## TASK STATEMENT
Below are the records. List every line holding the word "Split".

## Collected data
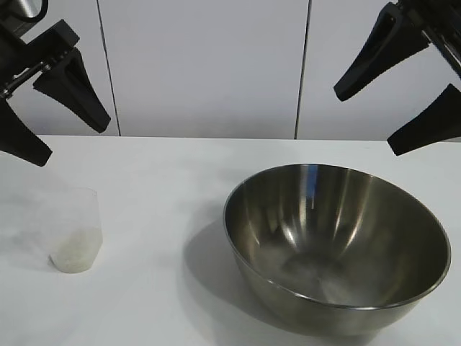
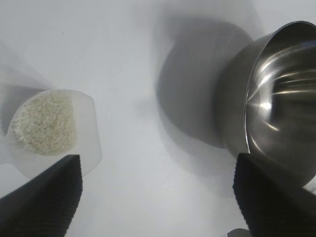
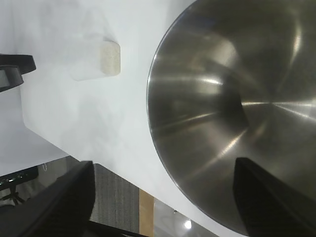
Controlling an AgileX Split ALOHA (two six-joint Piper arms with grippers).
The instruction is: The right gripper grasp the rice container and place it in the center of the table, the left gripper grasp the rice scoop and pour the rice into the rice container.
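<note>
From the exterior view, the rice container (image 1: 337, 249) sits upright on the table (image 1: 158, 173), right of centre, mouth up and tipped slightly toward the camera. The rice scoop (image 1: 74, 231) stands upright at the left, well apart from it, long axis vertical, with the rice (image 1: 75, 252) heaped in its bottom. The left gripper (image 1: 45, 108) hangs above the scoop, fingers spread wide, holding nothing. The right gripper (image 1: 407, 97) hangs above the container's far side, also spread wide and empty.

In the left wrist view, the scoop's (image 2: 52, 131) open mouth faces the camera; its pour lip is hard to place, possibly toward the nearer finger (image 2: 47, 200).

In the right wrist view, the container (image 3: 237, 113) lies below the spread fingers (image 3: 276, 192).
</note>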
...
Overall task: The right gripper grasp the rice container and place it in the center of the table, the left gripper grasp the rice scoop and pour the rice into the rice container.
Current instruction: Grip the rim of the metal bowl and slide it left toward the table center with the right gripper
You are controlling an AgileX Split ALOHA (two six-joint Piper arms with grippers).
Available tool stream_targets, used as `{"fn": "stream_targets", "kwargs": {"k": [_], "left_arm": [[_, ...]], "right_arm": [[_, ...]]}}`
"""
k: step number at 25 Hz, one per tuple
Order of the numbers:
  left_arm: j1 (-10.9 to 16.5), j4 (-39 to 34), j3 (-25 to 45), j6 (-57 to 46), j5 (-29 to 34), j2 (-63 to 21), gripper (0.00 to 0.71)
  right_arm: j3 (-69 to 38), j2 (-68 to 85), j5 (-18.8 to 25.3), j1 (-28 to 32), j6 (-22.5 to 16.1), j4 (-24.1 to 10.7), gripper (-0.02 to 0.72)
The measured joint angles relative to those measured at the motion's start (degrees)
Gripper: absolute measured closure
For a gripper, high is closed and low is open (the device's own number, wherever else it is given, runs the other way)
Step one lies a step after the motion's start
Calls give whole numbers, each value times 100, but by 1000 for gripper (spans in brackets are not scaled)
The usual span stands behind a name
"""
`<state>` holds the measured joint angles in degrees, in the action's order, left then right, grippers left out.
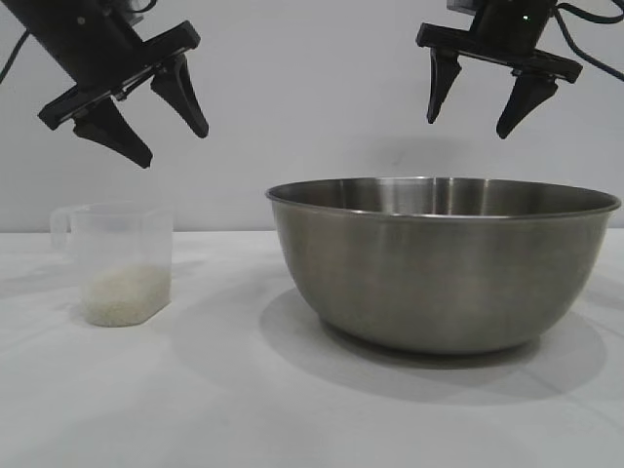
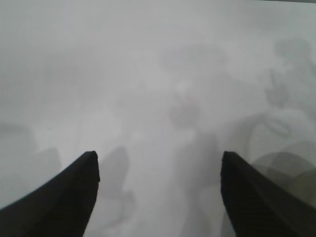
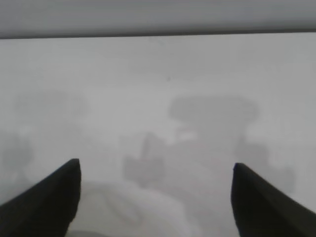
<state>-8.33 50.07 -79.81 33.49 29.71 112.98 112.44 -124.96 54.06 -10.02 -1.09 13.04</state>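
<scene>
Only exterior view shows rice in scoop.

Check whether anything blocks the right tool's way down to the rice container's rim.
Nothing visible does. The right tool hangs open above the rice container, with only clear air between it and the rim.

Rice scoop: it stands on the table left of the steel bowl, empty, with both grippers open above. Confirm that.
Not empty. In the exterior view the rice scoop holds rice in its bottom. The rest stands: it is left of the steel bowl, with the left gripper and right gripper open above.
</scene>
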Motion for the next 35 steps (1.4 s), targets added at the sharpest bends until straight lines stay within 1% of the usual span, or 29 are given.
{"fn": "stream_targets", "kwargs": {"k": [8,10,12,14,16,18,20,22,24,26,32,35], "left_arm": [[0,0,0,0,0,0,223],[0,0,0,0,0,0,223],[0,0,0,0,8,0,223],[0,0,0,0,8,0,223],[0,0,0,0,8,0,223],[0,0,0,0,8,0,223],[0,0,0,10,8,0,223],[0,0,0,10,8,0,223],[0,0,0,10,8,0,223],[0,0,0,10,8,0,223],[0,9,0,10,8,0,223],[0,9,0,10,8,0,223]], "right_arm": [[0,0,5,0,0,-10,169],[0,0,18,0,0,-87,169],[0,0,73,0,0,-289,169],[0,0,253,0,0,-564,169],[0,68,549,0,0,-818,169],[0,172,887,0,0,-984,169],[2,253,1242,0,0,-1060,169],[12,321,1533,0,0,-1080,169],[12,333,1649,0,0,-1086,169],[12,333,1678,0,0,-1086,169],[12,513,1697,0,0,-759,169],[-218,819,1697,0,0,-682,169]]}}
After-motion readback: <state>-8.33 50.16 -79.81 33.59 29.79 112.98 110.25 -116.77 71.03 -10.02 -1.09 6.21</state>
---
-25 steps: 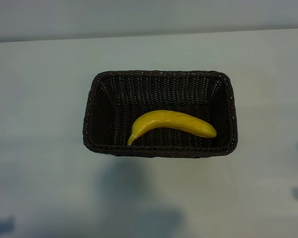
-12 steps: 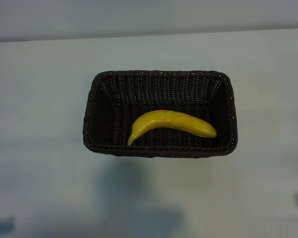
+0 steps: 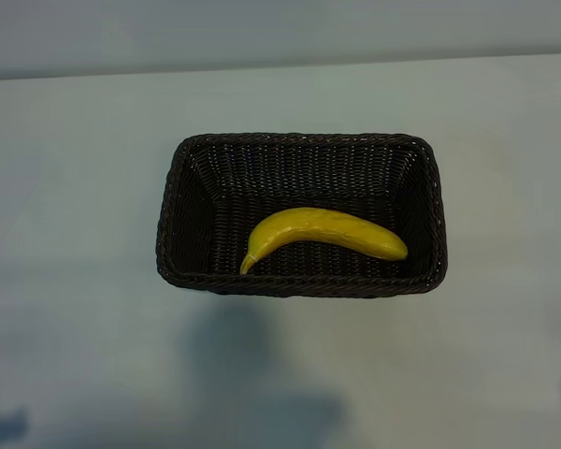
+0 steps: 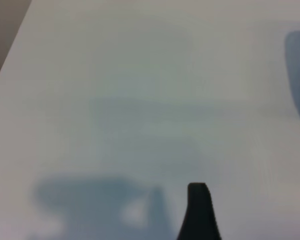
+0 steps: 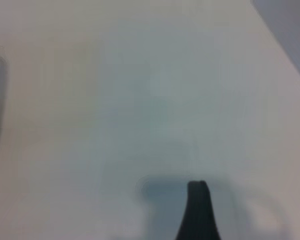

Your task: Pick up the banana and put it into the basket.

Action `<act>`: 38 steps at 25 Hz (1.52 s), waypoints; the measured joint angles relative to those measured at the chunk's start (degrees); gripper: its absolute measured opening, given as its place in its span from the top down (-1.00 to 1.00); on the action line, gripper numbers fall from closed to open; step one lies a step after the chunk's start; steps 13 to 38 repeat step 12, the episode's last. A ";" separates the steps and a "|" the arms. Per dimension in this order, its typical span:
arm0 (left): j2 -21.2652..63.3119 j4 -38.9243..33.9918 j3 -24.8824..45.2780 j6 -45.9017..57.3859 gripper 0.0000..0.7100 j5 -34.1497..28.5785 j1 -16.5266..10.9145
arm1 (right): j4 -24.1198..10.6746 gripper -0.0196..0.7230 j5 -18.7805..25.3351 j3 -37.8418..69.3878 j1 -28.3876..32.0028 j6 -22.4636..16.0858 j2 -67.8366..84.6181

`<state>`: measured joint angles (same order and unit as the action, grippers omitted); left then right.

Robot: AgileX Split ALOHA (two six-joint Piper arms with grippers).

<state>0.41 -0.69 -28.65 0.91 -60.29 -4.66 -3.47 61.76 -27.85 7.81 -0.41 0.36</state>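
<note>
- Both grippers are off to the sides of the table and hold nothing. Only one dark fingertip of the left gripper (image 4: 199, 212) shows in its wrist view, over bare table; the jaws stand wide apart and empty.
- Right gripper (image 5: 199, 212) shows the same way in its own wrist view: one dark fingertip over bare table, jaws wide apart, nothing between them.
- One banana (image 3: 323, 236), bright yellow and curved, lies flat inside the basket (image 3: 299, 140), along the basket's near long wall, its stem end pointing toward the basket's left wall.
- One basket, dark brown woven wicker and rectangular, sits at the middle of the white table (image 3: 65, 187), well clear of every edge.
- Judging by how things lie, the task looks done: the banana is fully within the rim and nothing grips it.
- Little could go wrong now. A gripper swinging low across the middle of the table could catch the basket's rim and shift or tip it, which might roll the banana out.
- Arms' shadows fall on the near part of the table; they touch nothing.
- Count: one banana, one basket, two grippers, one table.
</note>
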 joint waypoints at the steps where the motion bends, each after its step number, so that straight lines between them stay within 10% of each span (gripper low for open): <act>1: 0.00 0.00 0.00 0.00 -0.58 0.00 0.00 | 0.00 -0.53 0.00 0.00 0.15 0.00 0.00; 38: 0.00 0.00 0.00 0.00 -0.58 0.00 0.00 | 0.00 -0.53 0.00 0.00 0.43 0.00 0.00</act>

## WRITTEN SOLUTION
Controlling an AgileX Split ALOHA (two six-joint Piper arms with grippers).
You are controlling an AgileX Split ALOHA (two six-joint Piper arms with grippers).
Robot: AgileX Split ALOHA (two six-joint Piper arms with grippers).

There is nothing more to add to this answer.